3

I'm trying to match the behavior exactly between an application running on both x86_64 and aarch64/arm64. However, they differ in how they cast a floating point number to an integer when it's outside of the possible range of integers.

Consider the following example:

#include <stdio.h>
#include <cstdint>

void cast(float value) {
  printf("uint32_t(%.2f) = %u\n", value, uint32_t(value));
}

int main() {
  cast(4294967808.);
}

# output on x86_64:  uint32_t(4294967808.00) = 512
# output on aarch64: uint32_t(4294967808.00) = 4294967295

The x86_64 version is using cvttss2si for the conversion, which wraps-around the answer, although the documentation is quite unclear on this. Aarch64 is using fcvtzu which is saturating.

Any solution to align the two would be interesting, but ideally I'd like to set a compiler flag on clang to have the aarch64 version behave like the x86_64 one (even though the aarch64 is "nicer")

Peter Cordes
  • 328,167
  • 45
  • 605
  • 847
Johannes Hoff
  • 3,731
  • 5
  • 31
  • 37
  • 8
    The behavior is undefined. Also, ARM has a special instruction for this, because javascript has specified this behavior (which is undefined in C) to be the behavior of x86, because of course javascript would do such a thing.
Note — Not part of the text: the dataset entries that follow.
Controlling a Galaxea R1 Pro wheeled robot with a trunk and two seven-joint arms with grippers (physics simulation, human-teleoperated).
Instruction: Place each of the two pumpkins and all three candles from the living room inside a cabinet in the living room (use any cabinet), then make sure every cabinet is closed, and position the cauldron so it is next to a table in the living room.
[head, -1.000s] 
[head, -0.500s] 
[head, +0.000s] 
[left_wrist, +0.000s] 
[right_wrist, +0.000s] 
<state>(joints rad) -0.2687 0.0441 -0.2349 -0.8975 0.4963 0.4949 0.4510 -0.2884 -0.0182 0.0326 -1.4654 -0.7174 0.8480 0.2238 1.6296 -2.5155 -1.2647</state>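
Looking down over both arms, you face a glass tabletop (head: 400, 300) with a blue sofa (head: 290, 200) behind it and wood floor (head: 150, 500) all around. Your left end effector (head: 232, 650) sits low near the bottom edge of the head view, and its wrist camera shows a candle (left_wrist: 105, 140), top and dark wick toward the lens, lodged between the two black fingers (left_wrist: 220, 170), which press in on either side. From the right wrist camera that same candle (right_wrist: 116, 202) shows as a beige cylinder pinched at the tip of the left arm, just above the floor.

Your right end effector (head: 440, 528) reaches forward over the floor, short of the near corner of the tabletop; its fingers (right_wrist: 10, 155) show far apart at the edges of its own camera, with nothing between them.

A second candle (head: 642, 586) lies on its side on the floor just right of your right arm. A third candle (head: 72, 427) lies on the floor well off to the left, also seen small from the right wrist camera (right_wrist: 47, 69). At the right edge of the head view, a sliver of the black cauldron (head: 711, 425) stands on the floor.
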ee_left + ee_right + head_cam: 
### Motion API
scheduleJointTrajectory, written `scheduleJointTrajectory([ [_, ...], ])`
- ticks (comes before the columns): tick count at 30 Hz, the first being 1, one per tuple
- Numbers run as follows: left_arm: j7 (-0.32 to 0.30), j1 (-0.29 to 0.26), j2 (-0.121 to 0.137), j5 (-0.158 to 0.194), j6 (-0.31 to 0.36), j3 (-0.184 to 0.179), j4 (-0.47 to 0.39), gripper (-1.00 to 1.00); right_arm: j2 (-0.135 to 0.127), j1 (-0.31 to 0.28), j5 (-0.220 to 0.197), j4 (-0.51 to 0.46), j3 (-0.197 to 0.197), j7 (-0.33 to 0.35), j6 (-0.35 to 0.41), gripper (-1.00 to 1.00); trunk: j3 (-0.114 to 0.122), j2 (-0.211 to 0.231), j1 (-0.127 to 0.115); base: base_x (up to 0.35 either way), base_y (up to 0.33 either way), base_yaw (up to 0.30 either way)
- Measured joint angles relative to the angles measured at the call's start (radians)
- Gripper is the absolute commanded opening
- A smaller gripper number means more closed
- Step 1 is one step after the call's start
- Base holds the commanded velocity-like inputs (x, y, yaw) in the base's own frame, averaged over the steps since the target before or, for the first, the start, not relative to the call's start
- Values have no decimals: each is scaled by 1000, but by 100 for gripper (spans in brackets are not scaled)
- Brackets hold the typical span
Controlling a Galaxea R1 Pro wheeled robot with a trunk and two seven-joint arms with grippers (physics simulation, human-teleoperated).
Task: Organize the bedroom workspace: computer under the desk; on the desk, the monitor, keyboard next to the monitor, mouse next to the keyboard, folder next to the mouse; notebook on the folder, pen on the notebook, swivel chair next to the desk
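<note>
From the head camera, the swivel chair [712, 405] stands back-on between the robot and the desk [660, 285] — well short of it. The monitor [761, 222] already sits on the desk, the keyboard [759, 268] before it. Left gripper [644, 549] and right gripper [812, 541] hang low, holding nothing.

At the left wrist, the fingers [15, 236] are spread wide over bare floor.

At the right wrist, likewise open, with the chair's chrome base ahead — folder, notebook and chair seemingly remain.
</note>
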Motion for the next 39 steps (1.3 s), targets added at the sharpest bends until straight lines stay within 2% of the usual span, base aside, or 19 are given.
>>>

So to run javascript quickly, ARM had to invent an instruction doing something stupid that nobody could ever want because of a bad language that too many people are using. – EOF Feb 19 '21 at 14:46
  • 1
    @EOF Well, defining a behaviour isn't a bad design choice and returning a sentinel value isn't inherently bad either. – Bob__ Feb 19 '21 at 14:53
  • Thanks for your answers. Do you know what that instruction is, EOF? Because I sure couldn't find it! – Johannes Hoff Feb 19 '21 at 14:59
  • 3
    Actually, EOF, you set me on the right track! The instruction is `fjcvtzs` (intrinsic `__builtin_arm_jcvt`). Thanks! – Johannes Hoff Feb 19 '21 at 15:16
  • 3
    [Why do ARM chips have an instruction with Javascript in the name (FJCVTZS)?](https://stackoverflow.com/q/50966676/995714) – phuclv Feb 19 '21 at 15:55
  • `cvttss2si` doesn't wrap-around. To do float->uint32_t, the compiler will use it with 64-bit operand-size. i.e. it uses `(uint32_t)(int64_t)f` because that's how x86-64 can do it in one instruction. The high 32 bits of the 64-bit register aren't part of its value as a `uint32_t`. If the value was even larger, outside the range of `int64_t`, you'd get `0` (the low half of the integer-indefinite value the x86 manual documents, `0x8000000000000000`.) TL:DR: you need to look at what destination register width `cvttss2si` is used with; that determines what the the overflow cutoff is. – Peter Cordes Dec 26 '21 at 23:20

1 Answers1

6

Use the CPU instruction fjcvtzs (or the intrinsic __builtin_arm_jcvt) to get behavior of x86 on aarch64.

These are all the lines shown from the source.